Fürsorge, welch schönes Wort. Und es meint, für jemanden Sorge zu tragen, sich zu kümmern. Unsere Gesellschaft ist durchaus eine fürsorgliche Gesellschaft, eine Gesellschaft mit einem ausgefeilten System der sozialen Hilfen für jene, die ihrer bedürftig sind. Ob diese Hilfen im Einzelfall immer ausreichen, ist eine andere Frage, um die es mir heute nicht geht. Wenn aber der Staat oder die politischen Parteien Fürsorge meinen entwickeln zu müssen in gesellschaftlichen Sphären, die nicht von irgendeiner Art individueller Bedürftigkeit geprägt sind, dann nervt mich das schon gewaltig.
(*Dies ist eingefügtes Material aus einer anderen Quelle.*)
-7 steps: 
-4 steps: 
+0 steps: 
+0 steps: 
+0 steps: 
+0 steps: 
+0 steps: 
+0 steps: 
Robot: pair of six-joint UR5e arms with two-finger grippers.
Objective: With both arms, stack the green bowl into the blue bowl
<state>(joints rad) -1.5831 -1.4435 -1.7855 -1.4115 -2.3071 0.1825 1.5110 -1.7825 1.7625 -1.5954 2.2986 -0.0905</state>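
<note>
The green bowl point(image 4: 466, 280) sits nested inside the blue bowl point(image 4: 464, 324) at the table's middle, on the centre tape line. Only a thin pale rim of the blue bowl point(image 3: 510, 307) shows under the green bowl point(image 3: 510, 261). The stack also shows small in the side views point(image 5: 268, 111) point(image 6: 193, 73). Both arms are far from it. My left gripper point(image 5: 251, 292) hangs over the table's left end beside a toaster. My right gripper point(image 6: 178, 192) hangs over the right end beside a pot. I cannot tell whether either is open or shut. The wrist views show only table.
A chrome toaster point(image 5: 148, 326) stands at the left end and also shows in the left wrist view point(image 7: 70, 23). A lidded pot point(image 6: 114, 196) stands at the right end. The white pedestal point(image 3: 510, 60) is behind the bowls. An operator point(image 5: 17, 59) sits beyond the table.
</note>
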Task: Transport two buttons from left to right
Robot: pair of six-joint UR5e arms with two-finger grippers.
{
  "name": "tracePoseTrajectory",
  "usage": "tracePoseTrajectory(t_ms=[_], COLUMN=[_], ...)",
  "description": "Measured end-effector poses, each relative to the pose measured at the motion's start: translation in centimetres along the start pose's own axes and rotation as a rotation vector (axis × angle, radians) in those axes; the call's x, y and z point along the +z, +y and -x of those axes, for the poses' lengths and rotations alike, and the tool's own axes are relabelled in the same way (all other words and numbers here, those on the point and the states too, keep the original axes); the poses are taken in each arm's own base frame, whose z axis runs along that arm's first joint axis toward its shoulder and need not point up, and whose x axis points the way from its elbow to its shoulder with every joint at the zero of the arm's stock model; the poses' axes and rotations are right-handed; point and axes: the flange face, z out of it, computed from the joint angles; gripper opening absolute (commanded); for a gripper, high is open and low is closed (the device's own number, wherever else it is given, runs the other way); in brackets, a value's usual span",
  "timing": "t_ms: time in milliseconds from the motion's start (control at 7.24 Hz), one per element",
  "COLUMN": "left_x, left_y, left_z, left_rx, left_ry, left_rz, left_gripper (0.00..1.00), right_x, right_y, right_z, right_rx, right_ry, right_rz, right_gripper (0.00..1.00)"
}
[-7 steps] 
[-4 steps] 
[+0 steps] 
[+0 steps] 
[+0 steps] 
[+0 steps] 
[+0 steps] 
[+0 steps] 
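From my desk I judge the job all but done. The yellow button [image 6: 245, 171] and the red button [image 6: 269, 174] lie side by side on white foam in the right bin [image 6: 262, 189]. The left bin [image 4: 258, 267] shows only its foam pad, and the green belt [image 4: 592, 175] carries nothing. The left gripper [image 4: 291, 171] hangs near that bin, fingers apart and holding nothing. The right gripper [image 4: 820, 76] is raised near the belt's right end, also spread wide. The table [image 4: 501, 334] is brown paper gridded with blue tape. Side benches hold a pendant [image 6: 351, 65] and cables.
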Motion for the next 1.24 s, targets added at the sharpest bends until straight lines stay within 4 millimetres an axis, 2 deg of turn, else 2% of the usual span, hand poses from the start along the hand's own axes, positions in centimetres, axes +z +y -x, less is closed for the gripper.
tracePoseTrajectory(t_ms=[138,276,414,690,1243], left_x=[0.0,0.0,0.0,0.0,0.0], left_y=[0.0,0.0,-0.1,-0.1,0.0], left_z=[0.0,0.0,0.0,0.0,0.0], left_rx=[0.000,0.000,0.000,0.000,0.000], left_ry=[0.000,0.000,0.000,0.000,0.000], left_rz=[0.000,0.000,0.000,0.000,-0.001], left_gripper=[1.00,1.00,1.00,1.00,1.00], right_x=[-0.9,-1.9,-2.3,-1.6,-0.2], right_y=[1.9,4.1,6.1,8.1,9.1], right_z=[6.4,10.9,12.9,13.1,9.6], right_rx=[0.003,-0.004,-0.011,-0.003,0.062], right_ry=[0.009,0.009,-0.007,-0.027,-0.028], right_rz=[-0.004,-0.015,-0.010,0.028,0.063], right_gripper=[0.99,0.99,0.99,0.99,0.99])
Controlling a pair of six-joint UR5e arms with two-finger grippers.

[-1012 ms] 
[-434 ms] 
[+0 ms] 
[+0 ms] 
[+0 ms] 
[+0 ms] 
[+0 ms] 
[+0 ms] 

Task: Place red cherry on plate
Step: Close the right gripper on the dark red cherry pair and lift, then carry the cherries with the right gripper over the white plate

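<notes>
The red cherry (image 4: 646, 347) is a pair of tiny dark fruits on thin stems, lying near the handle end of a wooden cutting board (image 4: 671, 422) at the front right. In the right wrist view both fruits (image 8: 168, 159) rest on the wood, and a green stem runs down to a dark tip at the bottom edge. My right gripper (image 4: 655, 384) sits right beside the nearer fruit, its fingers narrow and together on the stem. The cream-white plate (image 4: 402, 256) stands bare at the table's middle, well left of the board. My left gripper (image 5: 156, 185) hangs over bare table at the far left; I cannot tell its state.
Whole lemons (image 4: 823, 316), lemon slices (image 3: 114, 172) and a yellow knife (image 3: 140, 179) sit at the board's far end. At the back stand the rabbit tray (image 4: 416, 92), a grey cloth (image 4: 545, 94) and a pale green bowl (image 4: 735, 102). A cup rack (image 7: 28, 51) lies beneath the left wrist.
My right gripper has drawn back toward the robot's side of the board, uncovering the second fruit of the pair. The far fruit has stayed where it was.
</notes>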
Das rot-grüne Rauchverbot in Nordrhein-Westfalen ist solch ein Fall. Der Tempolimitvorstoß des sozialdemokratischen Vorsitzenden Sigmar Gabriel, von dem man heute lesen konnte, ein anderer. Auf einhundertzwanzig Stundenkilometer soll die Geschwindigkeit auf Autobahnen begrenzt werden, geht es nach Gabriel. Eine Forderung im übrigen, die im sozialdemokratischen Parteiprogramm so jedenfalls nicht zu finden ist. “Freie Fahrt für freie Bürger” – so lautete einst die Parole des ADAC gegen die Versuche, ein Tempolimit einzuführen. Mir geht es hier gar nicht so sehr um das Tempo auf der Autobahn, das wegen des Verkehrsaufkommens ohnehin nicht mehr so hoch sein dürfte wie einst, als der ADAC die freien Bürger entdeckte. Mir geht es um die unangemessene Fürsorge, die Beglückung, die wir freien Bürger von Parteien und Politikern erfahren, ob wir das nun wollen oder nicht. Es ist gut und richtig, daß die SPD mit der Frage nach der sozialen Gerechtigkeit in unser Gesellschaft in den Bundestagswahlkampf zieht. Es ist schlichtweg falsch, wenn Rote oder Grüne meinen, unablässig Vorschriften machen zu müssen für die individuelle Lebensführung.